EXERCISE =>
A word-for-word transcription of the data below is required.

INFORMATION SUPPLIED =>
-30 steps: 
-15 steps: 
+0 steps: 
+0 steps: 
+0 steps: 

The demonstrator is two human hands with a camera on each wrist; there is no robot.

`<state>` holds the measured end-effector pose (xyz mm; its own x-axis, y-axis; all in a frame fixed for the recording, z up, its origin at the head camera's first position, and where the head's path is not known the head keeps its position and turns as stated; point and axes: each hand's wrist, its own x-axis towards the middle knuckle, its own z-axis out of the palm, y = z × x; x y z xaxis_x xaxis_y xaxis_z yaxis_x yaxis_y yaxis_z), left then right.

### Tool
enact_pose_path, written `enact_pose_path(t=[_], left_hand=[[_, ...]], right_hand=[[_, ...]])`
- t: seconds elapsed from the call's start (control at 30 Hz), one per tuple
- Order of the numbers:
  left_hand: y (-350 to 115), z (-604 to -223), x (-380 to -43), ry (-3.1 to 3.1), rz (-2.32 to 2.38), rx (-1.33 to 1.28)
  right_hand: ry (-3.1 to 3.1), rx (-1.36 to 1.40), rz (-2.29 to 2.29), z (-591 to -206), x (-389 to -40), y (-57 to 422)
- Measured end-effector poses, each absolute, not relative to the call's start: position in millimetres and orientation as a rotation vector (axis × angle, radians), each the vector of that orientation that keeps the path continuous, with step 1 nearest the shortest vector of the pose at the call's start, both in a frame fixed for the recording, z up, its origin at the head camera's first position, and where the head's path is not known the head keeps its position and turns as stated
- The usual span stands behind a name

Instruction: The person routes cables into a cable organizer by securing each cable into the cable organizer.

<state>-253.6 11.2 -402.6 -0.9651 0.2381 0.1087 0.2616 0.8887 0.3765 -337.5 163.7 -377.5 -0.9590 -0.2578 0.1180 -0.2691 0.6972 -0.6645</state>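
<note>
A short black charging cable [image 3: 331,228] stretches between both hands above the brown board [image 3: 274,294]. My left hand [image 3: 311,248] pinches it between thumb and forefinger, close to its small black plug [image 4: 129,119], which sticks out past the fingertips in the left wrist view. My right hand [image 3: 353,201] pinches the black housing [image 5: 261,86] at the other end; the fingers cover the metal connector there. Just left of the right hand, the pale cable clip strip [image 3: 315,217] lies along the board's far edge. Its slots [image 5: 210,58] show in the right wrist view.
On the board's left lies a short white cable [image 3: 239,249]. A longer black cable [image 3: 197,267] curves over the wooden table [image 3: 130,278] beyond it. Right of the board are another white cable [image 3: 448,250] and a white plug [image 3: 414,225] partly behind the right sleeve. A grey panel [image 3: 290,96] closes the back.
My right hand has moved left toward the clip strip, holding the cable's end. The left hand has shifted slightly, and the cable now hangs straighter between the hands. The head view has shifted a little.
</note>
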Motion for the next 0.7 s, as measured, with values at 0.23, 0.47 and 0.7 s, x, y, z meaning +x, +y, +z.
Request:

THE COMPLETED TASK =>
-30 steps: 
-15 steps: 
+0 steps: 
+0 steps: 
+0 steps: 

The demonstrator is two human hands with a camera on each wrist; there is no robot.

`<state>` holds the measured end-effector pose (xyz mm; its own x-axis, y-axis; all in a frame fixed for the recording, z up, its origin at the head camera's first position, and where the head's path is not known the head keeps its position and turns as stated; point and axes: each hand's wrist, its own x-axis towards the middle knuckle, its own z-axis out of the palm, y = z × x; x y z xaxis_x xaxis_y xaxis_z yaxis_x yaxis_y yaxis_z), left then right.

### Tool
enact_pose_path, written `enact_pose_path(t=[_], left_hand=[[_, ...]], right_hand=[[_, ...]])`
- t: seconds elapsed from the call's start (control at 30 Hz), one per tuple
- Order of the numbers:
  left_hand: y (-350 to 115), z (-604 to -223), x (-380 to -43), ry (-3.1 to 3.1), rz (-2.32 to 2.38), rx (-1.33 to 1.28)
  right_hand: ry (-3.1 to 3.1), rx (-1.36 to 1.40), rz (-2.29 to 2.29), z (-591 to -206), x (-389 to -40), y (-57 to 422)
- Measured end-effector poses, each absolute, not relative to the call's start: position in millimetres and orientation as a rotation vector (axis × angle, radians), each the vector of that orientation that keeps the path continuous, with step 1 nearest the shortest vector of the pose at the call's start, both in a frame fixed for the recording, z up, its origin at the head camera's first position, and where the head's path is not known the head keeps its position and turns as stated
- The usual span stands behind a name

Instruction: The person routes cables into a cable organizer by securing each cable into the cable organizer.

<state>-253.6 11.2 -402.6 -0.9651 0.2381 0.1087 0.2616 0.8887 0.3765 -337.5 163.7 -377.5 -0.9590 -0.2578 0.1180 -0.2691 0.6972 -0.6645</state>
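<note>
A short black charging cable [image 3: 331,228] stretches between both hands above the brown board [image 3: 274,294]. My left hand [image 3: 311,248] pinches it between thumb and forefinger, close to its small black plug [image 4: 129,119], which sticks out past the fingertips in the left wrist view. My right hand [image 3: 353,201] pinches the black housing [image 5: 261,86] at the other end; the fingers cover the metal connector there. Just left of the right hand, the pale cable clip strip [image 3: 315,217] lies along the board's far edge. Its slots [image 5: 210,58] show in the right wrist view.
On the board's left lies a short white cable [image 3: 239,249]. A longer black cable [image 3: 197,267] curves over the wooden table [image 3: 130,278] beyond it. Right of the board are another white cable [image 3: 448,250] and a white plug [image 3: 414,225] partly behind the right sleeve. A grey panel [image 3: 290,96] closes the back.
My right hand has moved left toward the clip strip, holding the cable's end. The left hand has shifted slightly, and the cable now hangs straighter between the hands. The head view has shifted a little.
</note>
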Motion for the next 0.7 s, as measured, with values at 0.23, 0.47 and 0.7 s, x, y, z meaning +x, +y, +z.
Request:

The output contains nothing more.